Observability Architecture v1¶

Purpose: - Define the telemetry backend and data flow before implementing Ops UI and operational workflows. - Keep observability implementation contract-driven and consistent across API and workers.

1. Backend Decision (v1)¶

Selected stack: - OpenTelemetry SDKs in services/workers. - OpenTelemetry Collector as the single telemetry pipeline. - Prometheus for metrics scrape and alert rule evaluation. - Tempo for trace storage/query. - Loki for log storage/query. - Grafana for dashboards and alert operations.

Deferred: - Vector log pipeline agent (defer unless multi-sink routing or heavy log transforms are required).

Rationale: - One collector pipeline reduces per-service telemetry complexity. - Prometheus/Tempo/Loki/Grafana gives metrics+traces+logs with a single operational surface. - Matches current local stack direction and production platform baseline.

2. Topology¶

Local Development¶

cmd/api, workers -> OTLP (gRPC/HTTP) -> OTel Collector.
Collector exports:
metrics -> Prometheus.
traces -> Tempo.
logs -> Loki.
Grafana reads Prometheus/Tempo/Loki datasources.

Production¶

Edge/API/worker telemetry -> OTel Collector deployment (HA).
Collector exports to managed or self-hosted backends:
metrics: Prometheus + long-term store (Mimir/Thanos) when scale requires.
traces: Tempo.
logs: Loki.
Alerting through Grafana + Prometheus Alertmanager integration.

3. Telemetry Contract¶

Required resource attributes on all services: - service.name - service.version - deployment.environment - service.instance.id

Required request/event correlation fields: - correlation_id (log field and span attribute) - user_id where available (redacted policy applies) - org_id where available - event_id for async events

Metrics contract: - Use stable metric names and units. - For counters use _total suffix. - For durations use seconds. - Avoid high-cardinality labels (no raw UUIDs/session IDs in labels).

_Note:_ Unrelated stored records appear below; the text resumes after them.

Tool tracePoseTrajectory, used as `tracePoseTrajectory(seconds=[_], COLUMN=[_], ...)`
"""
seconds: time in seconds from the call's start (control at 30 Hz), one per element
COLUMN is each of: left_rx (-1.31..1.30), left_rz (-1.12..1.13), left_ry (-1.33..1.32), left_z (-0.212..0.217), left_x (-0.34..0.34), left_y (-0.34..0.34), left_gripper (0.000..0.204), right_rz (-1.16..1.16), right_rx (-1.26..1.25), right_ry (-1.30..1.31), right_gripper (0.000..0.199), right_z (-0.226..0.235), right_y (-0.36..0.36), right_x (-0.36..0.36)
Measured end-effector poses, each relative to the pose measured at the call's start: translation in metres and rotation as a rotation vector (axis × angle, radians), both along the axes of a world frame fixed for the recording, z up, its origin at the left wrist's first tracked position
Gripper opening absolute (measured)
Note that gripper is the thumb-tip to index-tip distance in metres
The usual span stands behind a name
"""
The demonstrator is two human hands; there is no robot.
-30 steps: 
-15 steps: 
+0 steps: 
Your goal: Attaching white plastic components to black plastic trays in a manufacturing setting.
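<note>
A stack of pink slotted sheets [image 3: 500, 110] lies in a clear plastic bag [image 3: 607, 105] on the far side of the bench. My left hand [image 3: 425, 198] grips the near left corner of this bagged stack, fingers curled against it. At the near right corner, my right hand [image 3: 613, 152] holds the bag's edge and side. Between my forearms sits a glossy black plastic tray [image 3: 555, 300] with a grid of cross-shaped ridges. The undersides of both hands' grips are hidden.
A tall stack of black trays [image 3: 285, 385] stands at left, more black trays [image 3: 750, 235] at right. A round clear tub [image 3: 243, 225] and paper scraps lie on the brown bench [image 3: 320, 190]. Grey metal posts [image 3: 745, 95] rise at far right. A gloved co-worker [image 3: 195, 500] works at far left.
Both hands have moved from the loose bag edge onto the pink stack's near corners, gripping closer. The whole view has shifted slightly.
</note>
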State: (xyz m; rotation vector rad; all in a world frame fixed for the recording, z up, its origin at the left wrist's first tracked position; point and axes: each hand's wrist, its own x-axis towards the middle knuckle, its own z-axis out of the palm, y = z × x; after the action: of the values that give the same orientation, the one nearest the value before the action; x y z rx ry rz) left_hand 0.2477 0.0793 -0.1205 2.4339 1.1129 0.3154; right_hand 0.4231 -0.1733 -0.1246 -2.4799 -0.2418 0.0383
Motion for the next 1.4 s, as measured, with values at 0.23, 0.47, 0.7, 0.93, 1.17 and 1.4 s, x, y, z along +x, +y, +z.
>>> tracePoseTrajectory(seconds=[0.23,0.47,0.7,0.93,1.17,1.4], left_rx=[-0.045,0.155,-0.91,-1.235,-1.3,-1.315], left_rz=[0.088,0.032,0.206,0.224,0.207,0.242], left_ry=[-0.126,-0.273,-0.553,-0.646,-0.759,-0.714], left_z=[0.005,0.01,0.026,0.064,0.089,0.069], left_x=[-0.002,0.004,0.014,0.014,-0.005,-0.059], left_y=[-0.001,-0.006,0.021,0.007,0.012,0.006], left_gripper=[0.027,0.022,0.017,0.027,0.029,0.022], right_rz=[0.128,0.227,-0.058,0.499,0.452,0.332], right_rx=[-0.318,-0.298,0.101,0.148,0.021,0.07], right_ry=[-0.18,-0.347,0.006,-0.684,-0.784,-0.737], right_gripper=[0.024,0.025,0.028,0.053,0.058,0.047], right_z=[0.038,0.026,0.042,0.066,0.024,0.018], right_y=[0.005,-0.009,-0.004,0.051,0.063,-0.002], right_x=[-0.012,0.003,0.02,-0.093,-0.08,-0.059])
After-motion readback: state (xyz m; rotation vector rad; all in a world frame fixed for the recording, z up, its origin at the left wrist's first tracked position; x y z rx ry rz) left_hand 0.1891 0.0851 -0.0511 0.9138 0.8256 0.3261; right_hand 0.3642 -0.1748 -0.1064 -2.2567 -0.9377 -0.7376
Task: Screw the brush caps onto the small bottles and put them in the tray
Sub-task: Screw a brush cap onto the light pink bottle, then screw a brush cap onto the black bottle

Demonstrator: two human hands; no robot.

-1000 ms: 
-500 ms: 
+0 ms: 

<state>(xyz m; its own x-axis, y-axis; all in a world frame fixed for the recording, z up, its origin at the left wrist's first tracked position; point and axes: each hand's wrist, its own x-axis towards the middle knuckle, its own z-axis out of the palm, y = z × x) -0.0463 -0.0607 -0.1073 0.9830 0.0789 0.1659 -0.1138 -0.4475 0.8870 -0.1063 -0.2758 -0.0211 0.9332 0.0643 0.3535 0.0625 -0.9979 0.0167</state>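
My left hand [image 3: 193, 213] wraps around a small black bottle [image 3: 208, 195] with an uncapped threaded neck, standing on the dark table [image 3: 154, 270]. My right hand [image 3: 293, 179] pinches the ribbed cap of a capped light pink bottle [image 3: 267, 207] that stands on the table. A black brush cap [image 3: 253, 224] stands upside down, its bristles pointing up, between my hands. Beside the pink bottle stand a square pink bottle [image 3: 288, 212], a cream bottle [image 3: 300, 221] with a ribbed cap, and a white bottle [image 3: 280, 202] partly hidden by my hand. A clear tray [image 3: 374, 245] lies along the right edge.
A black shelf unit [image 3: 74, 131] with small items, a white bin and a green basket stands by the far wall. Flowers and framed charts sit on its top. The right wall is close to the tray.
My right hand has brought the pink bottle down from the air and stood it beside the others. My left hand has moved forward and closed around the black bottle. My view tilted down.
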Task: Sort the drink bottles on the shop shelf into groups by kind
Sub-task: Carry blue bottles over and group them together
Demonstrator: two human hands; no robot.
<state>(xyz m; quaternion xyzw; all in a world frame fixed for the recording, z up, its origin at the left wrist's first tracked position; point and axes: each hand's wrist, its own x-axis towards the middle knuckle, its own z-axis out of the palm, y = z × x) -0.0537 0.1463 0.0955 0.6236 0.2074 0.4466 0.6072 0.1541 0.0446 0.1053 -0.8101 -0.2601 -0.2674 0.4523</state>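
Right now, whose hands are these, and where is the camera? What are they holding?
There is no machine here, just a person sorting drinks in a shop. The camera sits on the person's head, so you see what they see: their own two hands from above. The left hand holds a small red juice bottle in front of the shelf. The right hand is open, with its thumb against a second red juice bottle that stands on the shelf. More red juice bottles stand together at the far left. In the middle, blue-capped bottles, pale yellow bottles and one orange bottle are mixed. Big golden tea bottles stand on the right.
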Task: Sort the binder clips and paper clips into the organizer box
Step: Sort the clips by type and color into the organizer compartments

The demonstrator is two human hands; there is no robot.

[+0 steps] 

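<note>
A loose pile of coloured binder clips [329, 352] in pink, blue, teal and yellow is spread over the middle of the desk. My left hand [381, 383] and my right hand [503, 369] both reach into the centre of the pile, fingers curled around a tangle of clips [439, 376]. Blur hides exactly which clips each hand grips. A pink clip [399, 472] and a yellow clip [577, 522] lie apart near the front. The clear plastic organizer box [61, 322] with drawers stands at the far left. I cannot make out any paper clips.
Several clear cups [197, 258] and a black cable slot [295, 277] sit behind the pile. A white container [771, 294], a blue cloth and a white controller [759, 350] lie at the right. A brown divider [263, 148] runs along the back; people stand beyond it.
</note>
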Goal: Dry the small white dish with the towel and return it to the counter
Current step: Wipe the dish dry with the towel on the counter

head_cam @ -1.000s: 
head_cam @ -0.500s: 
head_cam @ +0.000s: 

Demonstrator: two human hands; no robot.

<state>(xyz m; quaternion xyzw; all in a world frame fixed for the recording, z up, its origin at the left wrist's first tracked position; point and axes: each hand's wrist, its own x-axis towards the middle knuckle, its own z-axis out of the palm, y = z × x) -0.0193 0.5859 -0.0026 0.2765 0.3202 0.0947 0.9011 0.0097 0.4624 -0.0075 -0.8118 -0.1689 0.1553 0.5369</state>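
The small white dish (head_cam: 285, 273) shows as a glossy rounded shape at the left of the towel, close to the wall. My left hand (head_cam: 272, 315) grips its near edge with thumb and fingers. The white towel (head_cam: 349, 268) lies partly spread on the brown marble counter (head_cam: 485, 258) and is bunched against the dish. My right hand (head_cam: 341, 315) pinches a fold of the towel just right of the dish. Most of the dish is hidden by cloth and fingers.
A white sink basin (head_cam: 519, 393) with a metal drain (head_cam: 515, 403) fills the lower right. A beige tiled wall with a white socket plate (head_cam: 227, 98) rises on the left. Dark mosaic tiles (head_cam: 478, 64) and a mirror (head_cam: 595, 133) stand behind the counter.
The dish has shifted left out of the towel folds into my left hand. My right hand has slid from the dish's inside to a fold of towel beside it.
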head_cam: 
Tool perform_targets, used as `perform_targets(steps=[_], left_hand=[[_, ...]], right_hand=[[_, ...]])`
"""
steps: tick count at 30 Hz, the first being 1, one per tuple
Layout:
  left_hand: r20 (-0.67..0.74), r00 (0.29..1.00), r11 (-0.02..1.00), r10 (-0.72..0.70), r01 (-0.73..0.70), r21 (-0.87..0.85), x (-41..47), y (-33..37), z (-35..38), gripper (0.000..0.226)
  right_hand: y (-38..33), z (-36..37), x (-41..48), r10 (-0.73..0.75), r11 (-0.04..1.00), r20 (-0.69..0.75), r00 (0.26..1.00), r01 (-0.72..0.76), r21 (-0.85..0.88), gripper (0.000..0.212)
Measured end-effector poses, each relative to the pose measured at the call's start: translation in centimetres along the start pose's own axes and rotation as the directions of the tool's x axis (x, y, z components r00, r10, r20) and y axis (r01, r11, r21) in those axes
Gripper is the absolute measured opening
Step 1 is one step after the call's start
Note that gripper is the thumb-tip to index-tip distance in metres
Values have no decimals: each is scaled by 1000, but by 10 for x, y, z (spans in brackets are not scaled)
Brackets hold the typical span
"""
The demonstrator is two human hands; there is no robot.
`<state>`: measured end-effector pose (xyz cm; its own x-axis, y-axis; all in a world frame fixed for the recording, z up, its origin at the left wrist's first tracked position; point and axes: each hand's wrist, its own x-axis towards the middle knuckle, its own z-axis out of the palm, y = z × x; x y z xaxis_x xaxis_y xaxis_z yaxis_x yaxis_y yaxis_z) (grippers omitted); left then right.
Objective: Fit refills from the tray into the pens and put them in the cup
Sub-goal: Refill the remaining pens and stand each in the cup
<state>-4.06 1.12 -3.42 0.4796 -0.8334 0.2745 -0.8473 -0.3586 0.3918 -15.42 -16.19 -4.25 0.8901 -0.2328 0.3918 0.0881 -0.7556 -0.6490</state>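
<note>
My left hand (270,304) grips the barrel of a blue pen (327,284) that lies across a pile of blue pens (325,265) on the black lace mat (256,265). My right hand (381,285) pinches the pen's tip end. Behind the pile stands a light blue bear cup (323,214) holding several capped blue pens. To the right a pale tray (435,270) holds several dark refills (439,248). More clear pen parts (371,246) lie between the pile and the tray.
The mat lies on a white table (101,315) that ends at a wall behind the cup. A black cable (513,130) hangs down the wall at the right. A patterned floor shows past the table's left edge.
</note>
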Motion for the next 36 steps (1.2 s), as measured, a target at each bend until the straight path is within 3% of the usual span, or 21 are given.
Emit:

Tracing contract: - Every incoming HTTP request has a root span. - NATS publish/consume creates spans linked by correlation context. - Stripe and SSH operations use child spans with failure status tags.

Logging contract: - Structured JSON only. - Include timestamp, level, service, message, correlation_id. - Redaction rules follow doc/governance/Coding_Standards.md.

4. Security and Retention¶

Security requirements: - Telemetry transport must use TLS in production. - Access to logs/traces/dashboards restricted by role (admin at v1, ops role in v2). - No secrets/tokens/private keys in logs or span attributes.

Retention baseline: - Metrics: 30 days minimum (longer with remote storage after scale trigger). - Traces: 7 to 14 days baseline. - Logs: 30 days baseline for operational logs, longer for security/audit streams per policy.

5. Ops UI Integration (Admin v1)¶

Initial UI route: - /admin/ops (admin role only in v1).

Panel sources: - Service health and internal stats endpoints. - Aggregated telemetry overview endpoint (to be added to OpenAPI before coding UI panel data fetch). - Deep links to Grafana dashboards for detailed troubleshooting.

Rule: - Do not directly query Prometheus/Loki/Tempo from browser. - Browser calls API/BFF only; backend enforces authz and returns sanitized operational summaries.

6. Pre-Implementation Gates¶

Before coding observability features: - OpenAPI includes admin ops summary endpoint contract(s). - AsyncAPI references any new operational events (if introduced). - UX mock exists for /admin/ops with state matrix. - Governance standards for telemetry are approved.